ASSIGNED TASK –
Filter the lines below, copying only those with the string "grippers".
====== DATASET EXTRACT ======
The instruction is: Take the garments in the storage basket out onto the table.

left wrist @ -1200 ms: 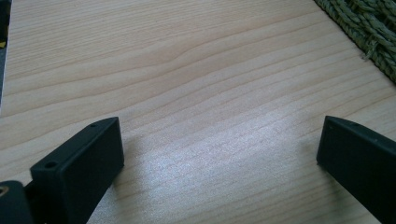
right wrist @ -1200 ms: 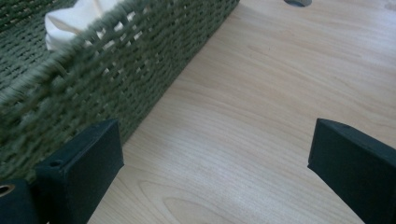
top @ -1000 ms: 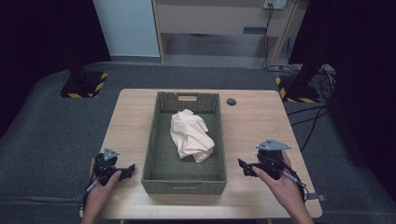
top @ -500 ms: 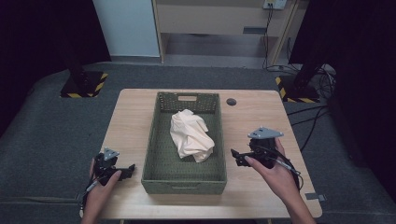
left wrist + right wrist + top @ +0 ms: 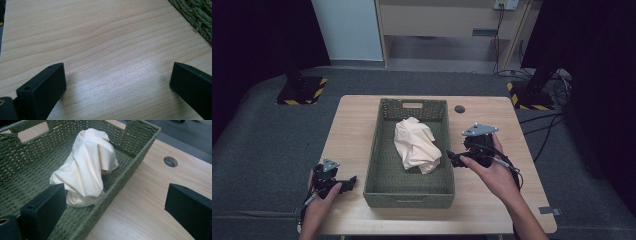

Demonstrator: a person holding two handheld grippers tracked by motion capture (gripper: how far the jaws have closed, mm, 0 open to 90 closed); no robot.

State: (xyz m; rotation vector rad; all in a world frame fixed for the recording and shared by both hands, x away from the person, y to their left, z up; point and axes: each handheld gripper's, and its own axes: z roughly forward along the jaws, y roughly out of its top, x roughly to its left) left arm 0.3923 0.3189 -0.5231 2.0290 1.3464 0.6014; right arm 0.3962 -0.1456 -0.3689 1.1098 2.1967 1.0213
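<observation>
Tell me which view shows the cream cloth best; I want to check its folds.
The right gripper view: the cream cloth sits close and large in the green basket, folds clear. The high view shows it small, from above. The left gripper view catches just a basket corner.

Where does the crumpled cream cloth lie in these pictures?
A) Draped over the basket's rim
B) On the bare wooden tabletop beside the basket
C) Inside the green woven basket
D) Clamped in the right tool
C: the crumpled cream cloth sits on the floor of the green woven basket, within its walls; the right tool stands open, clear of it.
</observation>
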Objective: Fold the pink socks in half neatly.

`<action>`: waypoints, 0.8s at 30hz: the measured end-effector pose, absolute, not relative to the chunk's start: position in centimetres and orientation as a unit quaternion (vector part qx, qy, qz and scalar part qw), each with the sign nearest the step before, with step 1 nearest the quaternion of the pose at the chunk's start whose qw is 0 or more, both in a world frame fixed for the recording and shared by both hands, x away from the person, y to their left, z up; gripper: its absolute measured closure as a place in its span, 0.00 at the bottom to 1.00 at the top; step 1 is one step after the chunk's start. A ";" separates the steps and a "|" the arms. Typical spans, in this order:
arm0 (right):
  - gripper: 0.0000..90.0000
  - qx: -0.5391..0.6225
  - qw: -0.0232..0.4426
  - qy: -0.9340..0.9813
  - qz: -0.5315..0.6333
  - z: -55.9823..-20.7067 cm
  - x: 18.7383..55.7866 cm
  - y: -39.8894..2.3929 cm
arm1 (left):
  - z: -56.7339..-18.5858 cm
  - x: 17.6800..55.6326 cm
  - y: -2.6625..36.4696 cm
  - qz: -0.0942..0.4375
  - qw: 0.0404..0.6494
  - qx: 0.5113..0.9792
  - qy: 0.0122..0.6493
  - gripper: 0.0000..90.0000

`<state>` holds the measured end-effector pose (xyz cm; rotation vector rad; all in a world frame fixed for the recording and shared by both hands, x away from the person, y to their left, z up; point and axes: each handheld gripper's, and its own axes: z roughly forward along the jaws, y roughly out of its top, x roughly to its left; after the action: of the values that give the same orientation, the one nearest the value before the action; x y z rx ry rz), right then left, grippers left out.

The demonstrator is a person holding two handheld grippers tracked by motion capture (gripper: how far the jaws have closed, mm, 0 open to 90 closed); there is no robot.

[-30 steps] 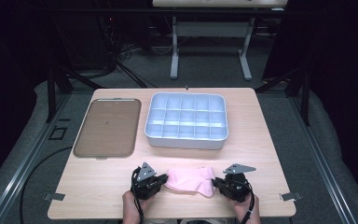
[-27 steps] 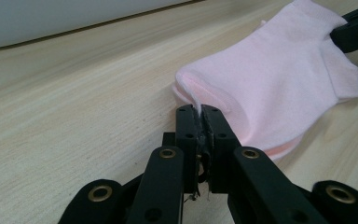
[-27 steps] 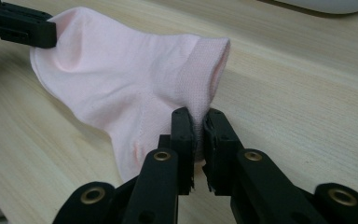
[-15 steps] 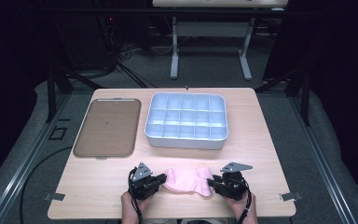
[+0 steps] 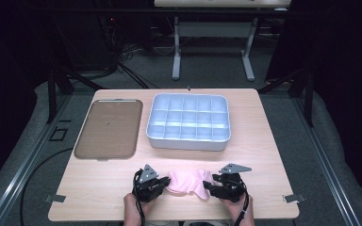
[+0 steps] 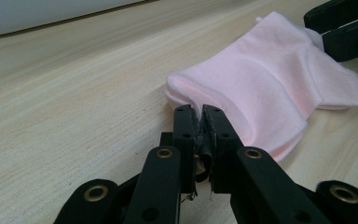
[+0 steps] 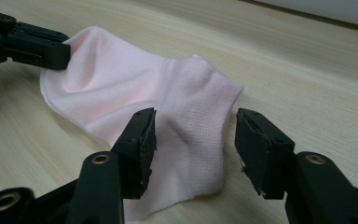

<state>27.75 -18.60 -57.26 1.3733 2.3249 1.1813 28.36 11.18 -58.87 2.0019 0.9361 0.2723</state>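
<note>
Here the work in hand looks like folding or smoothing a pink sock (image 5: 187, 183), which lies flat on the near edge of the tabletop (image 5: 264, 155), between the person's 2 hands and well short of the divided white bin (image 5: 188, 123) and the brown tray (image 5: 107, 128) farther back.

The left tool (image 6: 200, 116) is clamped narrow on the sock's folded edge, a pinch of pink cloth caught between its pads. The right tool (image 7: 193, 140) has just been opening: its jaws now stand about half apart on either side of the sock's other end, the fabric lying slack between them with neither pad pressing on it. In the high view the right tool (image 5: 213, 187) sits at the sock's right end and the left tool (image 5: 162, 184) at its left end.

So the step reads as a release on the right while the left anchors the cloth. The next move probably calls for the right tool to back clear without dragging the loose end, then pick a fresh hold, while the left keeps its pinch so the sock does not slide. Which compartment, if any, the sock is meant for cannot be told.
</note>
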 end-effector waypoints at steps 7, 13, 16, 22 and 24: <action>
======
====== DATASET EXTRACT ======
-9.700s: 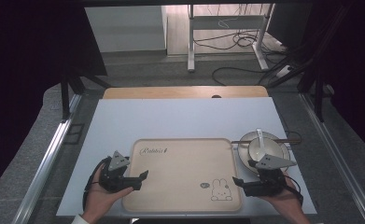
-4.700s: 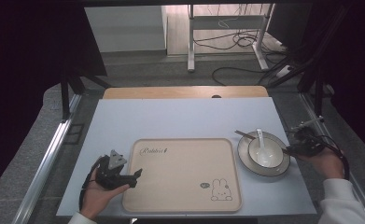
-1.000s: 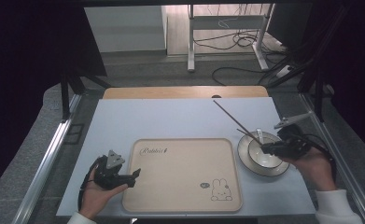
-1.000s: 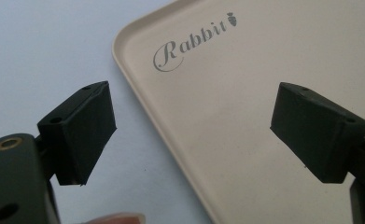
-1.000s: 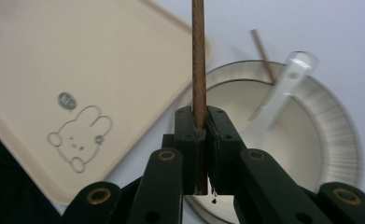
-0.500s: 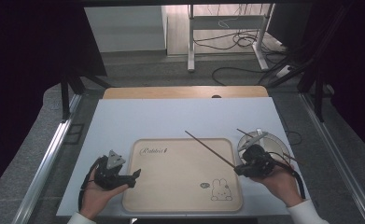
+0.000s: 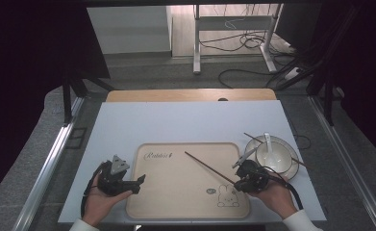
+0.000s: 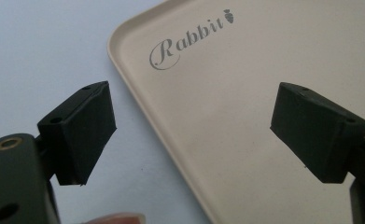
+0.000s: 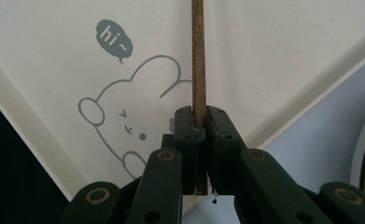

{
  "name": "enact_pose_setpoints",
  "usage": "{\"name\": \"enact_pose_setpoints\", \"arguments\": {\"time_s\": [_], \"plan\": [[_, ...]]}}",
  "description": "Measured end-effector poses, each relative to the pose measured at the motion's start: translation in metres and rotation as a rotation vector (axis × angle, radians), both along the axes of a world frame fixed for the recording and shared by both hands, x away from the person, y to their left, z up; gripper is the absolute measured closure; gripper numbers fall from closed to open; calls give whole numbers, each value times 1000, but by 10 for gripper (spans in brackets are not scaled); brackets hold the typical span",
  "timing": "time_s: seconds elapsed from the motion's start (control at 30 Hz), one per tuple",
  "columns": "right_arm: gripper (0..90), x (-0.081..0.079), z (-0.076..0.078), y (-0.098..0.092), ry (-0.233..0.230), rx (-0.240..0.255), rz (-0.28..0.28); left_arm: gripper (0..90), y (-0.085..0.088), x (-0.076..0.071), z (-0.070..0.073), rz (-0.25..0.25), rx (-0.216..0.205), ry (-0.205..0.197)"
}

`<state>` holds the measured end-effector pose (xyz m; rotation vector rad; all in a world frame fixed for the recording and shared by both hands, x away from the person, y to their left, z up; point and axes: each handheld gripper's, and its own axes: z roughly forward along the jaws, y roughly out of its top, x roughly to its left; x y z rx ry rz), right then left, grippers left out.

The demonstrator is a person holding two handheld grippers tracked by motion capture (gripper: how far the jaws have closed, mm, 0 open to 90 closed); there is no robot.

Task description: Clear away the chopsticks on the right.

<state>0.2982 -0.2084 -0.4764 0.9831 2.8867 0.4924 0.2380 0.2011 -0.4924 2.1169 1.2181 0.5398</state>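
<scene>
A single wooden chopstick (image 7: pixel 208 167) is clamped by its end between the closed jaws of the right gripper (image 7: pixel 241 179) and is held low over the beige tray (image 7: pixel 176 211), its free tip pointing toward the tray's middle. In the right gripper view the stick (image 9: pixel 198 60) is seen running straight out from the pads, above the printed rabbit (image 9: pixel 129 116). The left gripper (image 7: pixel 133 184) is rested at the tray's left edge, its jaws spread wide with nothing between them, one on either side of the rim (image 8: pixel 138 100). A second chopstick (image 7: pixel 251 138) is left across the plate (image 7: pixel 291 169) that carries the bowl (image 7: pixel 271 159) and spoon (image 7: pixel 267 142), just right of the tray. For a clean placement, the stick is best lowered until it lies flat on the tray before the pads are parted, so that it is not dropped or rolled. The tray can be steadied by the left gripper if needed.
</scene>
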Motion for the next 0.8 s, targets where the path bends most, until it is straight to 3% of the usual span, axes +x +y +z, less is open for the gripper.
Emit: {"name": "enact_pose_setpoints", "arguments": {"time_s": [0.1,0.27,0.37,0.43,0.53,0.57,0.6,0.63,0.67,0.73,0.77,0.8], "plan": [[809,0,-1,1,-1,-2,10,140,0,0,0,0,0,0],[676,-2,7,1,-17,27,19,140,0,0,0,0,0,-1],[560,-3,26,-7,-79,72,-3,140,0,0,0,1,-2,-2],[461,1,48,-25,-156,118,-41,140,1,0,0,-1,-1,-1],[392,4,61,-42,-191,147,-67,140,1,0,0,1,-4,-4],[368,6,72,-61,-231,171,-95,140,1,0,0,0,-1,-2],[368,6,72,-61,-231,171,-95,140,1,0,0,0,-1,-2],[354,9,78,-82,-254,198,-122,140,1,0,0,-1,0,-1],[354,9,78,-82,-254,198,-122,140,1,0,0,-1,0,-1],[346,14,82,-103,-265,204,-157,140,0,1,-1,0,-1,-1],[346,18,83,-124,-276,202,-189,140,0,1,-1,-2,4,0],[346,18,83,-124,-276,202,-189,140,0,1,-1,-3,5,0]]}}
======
TASK OUTPUT –
Demonstrator: a person holding two handheld grippers tracked by motion capture (gripper: how far the jaws have closed, mm, 0 open to 90 closed); no robot.
`<state>` holds the measured end-effector pose (xyz cm; rotation vector rad; all in a world frame fixed for the recording and shared by both hands, x away from the person, y to their left, z up; point and axes: each handheld gripper's, and its own axes: z roughly forward along the jaws, y roughly out of its top, x roughly to its left; after the action: of the values that give the same orientation, the one nearest the value before the action; x y z rx ry rz), right then left, grippers left out.
The demonstrator is a person holding two handheld grippers tracked by motion capture (gripper: how far the jaws have closed, mm, 0 open to 90 closed); there is no robot.
`<state>` holds the measured end-effector pose (xyz m; rotation vector rad; all in a world frame fixed for the recording and shared by both hands, x away from the person, y to their left, z up; point and axes: each handheld gripper's, and its own axes: z roughly forward along the jaws, y roughly out of its top, x roughly to its left; x y z rx ry rz), right then left, grippers left out.
The demonstrator is a person holding two handheld grippers tracked by motion capture (gripper: how far the jaws have closed, mm, 0 open to 90 closed); there is no robot.

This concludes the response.